I have a situation going with my instructor as many know, but I would not expect others to get in between because it would hurt their training as it has mine.  Two years ago, I had a choice to get in-between and this is my penalty.  It sounds like your friends problems are not heavy enough to do that and the price you would pay would be dear.  Leave it alone, and let it settle for awhile

BTW,I was six months at one belt when it usually took 3-4, no big deal--its not a race.
Train and be happy. TW


----------



## shesulsa (Jul 25, 2004)

TigerWoman said:
			
		

> BTW,I was six months at one belt when it usually took 3-4, no big deal--its not a race.
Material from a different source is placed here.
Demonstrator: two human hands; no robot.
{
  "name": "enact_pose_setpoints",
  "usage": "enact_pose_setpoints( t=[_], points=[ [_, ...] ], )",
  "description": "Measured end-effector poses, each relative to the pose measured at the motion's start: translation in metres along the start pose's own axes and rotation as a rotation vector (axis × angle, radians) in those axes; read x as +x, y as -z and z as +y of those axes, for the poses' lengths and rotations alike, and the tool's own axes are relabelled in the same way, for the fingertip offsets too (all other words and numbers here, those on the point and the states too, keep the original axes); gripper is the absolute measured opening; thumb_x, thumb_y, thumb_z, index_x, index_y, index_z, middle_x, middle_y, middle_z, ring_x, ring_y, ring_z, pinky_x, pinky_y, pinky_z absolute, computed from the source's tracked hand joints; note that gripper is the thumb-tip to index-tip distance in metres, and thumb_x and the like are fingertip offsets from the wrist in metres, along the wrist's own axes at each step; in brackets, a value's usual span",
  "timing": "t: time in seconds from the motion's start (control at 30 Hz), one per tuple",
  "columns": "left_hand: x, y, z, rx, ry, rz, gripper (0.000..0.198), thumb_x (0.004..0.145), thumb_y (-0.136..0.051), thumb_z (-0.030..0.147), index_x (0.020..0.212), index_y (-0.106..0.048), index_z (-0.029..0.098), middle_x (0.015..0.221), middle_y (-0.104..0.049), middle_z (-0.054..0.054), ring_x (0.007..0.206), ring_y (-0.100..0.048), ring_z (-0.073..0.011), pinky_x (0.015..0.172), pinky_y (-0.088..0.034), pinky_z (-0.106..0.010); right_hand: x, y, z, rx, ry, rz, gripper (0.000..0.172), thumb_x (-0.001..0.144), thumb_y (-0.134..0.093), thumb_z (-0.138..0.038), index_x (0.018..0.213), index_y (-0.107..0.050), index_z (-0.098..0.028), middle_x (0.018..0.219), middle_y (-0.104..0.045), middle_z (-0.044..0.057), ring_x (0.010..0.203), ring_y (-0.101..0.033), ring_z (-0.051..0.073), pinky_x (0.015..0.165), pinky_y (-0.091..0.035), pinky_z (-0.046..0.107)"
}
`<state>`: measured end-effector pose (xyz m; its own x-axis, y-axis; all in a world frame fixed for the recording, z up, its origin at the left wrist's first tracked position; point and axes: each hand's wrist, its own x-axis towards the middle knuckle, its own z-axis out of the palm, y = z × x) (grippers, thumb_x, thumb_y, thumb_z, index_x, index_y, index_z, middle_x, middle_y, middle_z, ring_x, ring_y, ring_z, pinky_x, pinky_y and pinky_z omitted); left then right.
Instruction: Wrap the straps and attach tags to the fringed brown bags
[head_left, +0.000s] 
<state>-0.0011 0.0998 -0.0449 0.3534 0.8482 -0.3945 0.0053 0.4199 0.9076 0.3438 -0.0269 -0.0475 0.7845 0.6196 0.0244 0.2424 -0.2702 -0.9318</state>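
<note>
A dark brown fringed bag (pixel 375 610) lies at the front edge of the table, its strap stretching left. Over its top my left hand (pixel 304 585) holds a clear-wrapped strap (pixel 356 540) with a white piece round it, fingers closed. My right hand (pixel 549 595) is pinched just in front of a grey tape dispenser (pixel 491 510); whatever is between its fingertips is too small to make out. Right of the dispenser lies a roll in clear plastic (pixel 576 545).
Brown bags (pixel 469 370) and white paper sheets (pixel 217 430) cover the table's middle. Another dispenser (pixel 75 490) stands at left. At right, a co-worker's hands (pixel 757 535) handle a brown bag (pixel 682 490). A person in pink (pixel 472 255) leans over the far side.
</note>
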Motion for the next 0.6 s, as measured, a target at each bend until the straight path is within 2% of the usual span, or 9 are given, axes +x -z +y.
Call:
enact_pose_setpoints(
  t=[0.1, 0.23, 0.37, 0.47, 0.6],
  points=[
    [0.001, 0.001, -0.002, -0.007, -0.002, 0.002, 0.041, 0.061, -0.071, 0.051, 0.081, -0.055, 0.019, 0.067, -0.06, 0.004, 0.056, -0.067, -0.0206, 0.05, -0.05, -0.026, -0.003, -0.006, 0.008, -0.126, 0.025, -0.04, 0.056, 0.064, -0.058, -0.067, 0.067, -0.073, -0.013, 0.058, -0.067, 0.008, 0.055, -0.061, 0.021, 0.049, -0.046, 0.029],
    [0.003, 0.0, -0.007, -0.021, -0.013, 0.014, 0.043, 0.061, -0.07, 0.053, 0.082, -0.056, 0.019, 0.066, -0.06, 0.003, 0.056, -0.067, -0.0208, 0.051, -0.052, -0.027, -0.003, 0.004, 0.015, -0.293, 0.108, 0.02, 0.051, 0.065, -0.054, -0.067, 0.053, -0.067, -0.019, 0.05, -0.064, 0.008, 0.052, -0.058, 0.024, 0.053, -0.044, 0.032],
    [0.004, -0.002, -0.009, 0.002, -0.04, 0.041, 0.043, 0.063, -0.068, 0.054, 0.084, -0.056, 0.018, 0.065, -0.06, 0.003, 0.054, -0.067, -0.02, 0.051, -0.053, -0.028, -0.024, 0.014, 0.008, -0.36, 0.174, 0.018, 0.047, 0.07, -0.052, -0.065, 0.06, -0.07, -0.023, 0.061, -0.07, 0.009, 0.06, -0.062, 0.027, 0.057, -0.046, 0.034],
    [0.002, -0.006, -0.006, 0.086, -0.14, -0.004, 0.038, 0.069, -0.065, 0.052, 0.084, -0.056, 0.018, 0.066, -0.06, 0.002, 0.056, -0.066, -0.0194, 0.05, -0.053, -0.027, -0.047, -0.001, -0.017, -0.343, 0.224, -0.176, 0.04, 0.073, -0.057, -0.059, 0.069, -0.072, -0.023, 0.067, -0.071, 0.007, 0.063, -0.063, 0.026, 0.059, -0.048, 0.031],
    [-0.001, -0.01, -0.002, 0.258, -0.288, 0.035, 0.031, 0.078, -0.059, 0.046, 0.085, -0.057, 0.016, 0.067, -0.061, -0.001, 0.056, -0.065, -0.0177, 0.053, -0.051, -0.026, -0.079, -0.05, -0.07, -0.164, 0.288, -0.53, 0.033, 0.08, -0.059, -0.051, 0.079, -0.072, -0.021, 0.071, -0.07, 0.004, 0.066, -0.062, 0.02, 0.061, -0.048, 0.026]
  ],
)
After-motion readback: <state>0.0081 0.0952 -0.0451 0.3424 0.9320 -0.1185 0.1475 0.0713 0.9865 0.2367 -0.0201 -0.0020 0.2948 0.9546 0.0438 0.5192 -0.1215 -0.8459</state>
 Yes, I would like to touch on that also - I study a Korean martial art, and we test when our instructor thinks we're ready to do so, so we don't really have a regularly scheduled grading, as it were.  As we go higher in rank, it takes longer to really get the nuances of more complicated techniques and more practice is required, so the time between promotions is often longer the higher you go.  There was once a minimum time requirement for each rank - that is to say if you're a red belt you must remain in that rank for a minimum of 9 months or a year (I don't know what the exact time requirements are/were or if they even still exist anymore).  Some instructors hold fast to this requirement, I assume; I also assume others do not.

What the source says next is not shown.